* Exercise brief *
As an exercise in exact copying, transcribe the lines below from the one holding "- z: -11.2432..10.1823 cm" through the last, with both ends included and pictures left out.

----

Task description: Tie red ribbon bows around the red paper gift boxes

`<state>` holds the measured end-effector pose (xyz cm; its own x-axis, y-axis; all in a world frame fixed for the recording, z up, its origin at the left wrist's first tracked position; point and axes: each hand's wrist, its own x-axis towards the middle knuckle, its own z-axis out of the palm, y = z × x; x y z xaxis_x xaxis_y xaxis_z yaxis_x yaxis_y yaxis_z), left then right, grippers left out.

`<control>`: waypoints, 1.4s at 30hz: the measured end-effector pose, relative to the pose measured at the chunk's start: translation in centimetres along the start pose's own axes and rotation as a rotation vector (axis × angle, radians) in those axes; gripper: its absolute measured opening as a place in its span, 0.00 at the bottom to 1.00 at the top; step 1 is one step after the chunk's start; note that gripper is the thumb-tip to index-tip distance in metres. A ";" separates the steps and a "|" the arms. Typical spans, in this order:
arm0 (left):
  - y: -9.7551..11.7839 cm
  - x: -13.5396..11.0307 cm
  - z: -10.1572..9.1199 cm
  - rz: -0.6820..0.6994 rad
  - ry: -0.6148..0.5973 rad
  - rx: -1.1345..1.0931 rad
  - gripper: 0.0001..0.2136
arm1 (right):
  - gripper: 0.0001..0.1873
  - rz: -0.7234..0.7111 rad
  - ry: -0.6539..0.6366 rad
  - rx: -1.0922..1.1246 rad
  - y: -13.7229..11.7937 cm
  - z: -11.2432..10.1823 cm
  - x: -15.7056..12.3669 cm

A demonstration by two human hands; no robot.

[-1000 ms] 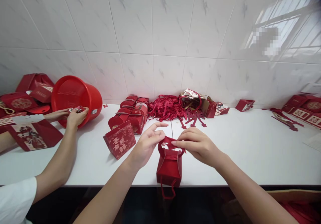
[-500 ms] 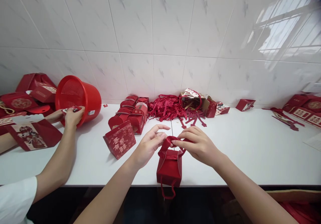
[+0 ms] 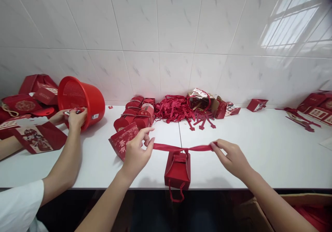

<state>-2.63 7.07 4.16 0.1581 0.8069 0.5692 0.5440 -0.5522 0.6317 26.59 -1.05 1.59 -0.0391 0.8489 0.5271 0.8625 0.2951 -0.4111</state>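
A small red gift box (image 3: 177, 171) stands at the front edge of the white table (image 3: 259, 155), with a cord loop hanging below it. A red ribbon (image 3: 181, 148) runs taut across its top. My left hand (image 3: 136, 152) pinches the ribbon's left end. My right hand (image 3: 232, 155) pinches the right end. Both hands are spread apart on either side of the box.
A red flat card box (image 3: 123, 140) lies by my left hand. Finished red boxes (image 3: 136, 116), a ribbon heap (image 3: 176, 109) and an open carton (image 3: 202, 100) sit by the wall. On the left another person's hands (image 3: 75, 117) hold something at a tipped red basket (image 3: 77, 98). More red boxes (image 3: 317, 109) lie far right.
My hands were close together over the box top, working the ribbon. They have now pulled apart sideways, drawing the ribbon tight across the box.
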 end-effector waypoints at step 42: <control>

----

* Solution to this task *
  - z: -11.2432..10.1823 cm
  - x: -15.7056..12.3669 cm

A demonstration by two human hands; no robot.

[-1000 ms] 
[-500 ms] 
[+0 ms] 

<state>-2.63 7.07 4.16 0.1581 0.8069 0.5692 0.5440 -0.5522 0.6317 26.59 -1.05 1.59 -0.0391 0.8489 0.5271 0.8625 0.2951 -0.4111</state>
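A small red gift box (image 3: 177, 171) stands at the front edge of the white table (image 3: 259, 155), with a cord loop hanging below it. A red ribbon (image 3: 181, 148) runs taut across its top. My left hand (image 3: 136, 152) pinches the ribbon's left end. My right hand (image 3: 232, 155) pinches the right end. Both hands are spread apart on either side of the box.
A red flat card box (image 3: 123, 140) lies by my left hand. Finished red boxes (image 3: 136, 116), a ribbon heap (image 3: 176, 109) and an open carton (image 3: 202, 100) sit by the wall. On the left another person's hands (image 3: 75, 117) hold something at a tipped red basket (image 3: 77, 98). More red boxes (image 3: 317, 109) lie far right.
My hands were close together over the box top, working the ribbon. They have now pulled apart sideways, drawing the ribbon tight across the box.
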 end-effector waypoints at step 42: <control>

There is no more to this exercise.